Only the lines from the beginning of the data through the one with "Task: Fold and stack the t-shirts" belong in the answer, each retyped exactly, with pictures left out.

# Extracted information:
==============================

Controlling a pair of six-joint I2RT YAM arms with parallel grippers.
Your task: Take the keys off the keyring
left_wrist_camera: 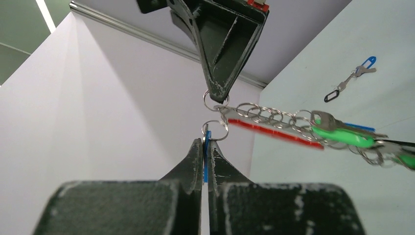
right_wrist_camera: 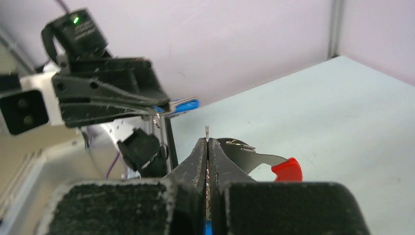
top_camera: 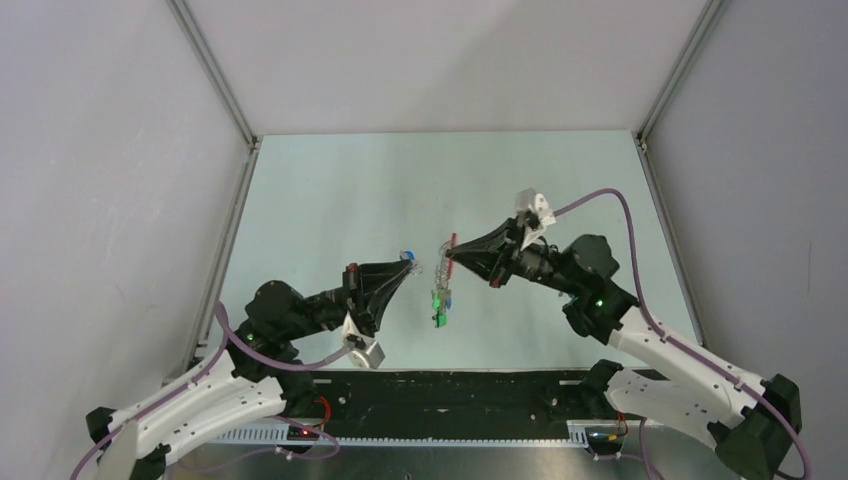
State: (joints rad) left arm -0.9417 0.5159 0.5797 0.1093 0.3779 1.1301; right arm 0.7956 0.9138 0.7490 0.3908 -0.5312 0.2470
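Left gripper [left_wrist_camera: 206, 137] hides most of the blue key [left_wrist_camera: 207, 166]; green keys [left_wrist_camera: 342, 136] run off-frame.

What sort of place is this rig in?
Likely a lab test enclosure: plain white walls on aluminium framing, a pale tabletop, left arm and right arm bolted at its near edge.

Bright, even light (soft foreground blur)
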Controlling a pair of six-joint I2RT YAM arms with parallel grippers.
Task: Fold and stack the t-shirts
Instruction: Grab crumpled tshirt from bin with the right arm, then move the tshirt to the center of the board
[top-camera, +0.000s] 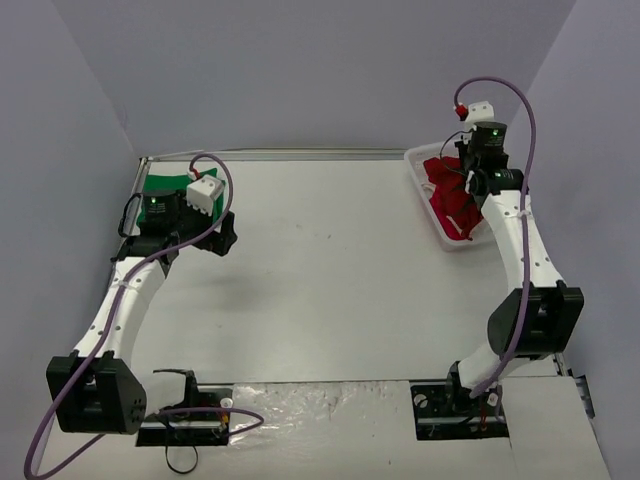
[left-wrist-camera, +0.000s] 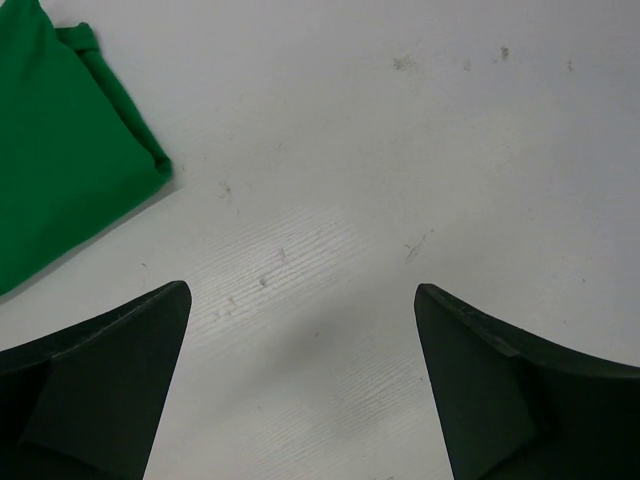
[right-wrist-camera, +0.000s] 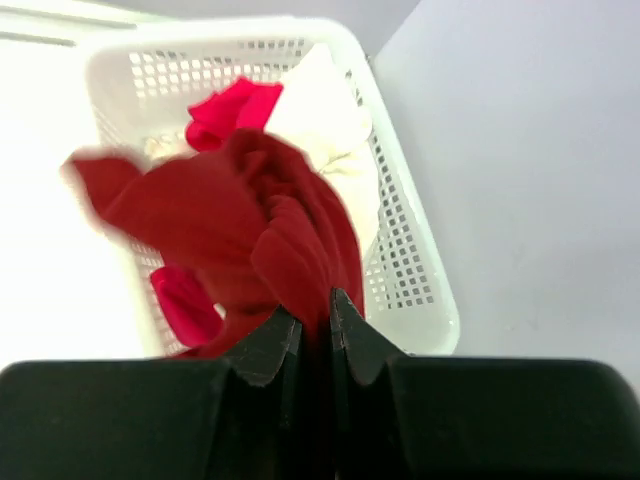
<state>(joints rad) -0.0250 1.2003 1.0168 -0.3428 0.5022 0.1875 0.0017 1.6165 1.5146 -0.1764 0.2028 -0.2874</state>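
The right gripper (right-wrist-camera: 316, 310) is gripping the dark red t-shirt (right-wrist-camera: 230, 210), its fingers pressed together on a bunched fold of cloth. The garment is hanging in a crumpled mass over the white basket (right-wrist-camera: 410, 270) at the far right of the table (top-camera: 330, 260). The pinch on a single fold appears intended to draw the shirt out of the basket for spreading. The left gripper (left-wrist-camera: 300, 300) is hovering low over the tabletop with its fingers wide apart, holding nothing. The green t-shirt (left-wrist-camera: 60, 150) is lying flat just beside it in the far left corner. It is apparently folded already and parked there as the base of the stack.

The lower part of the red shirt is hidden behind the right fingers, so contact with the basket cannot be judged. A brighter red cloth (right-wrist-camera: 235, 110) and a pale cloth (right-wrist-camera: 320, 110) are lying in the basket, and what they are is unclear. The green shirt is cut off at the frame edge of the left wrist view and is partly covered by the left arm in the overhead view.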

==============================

# Answer:
Controlling a pair of six-joint I2RT YAM arms with parallel grippers.
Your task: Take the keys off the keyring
left_wrist_camera: 
right_wrist_camera: 
top_camera: 
State: (joints rad) left arm -0.9417 0.5159 0.5797 0.1093 0.3779 1.1301; right arm 0.7956 0.9138 0.7490 0.3908 -0.5312 0.2470
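Left gripper [left_wrist_camera: 206, 137] hides most of the blue key [left_wrist_camera: 207, 166]; green keys [left_wrist_camera: 342, 136] run off-frame.

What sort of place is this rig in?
Likely a lab test enclosure: plain white walls on aluminium framing, a pale tabletop, left arm and right arm bolted at its near edge.

Bright, even light (soft foreground blur)
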Controlling a pair of six-joint I2RT YAM arms with parallel grippers.
Task: Fold and stack the t-shirts

This completes the output for the exercise.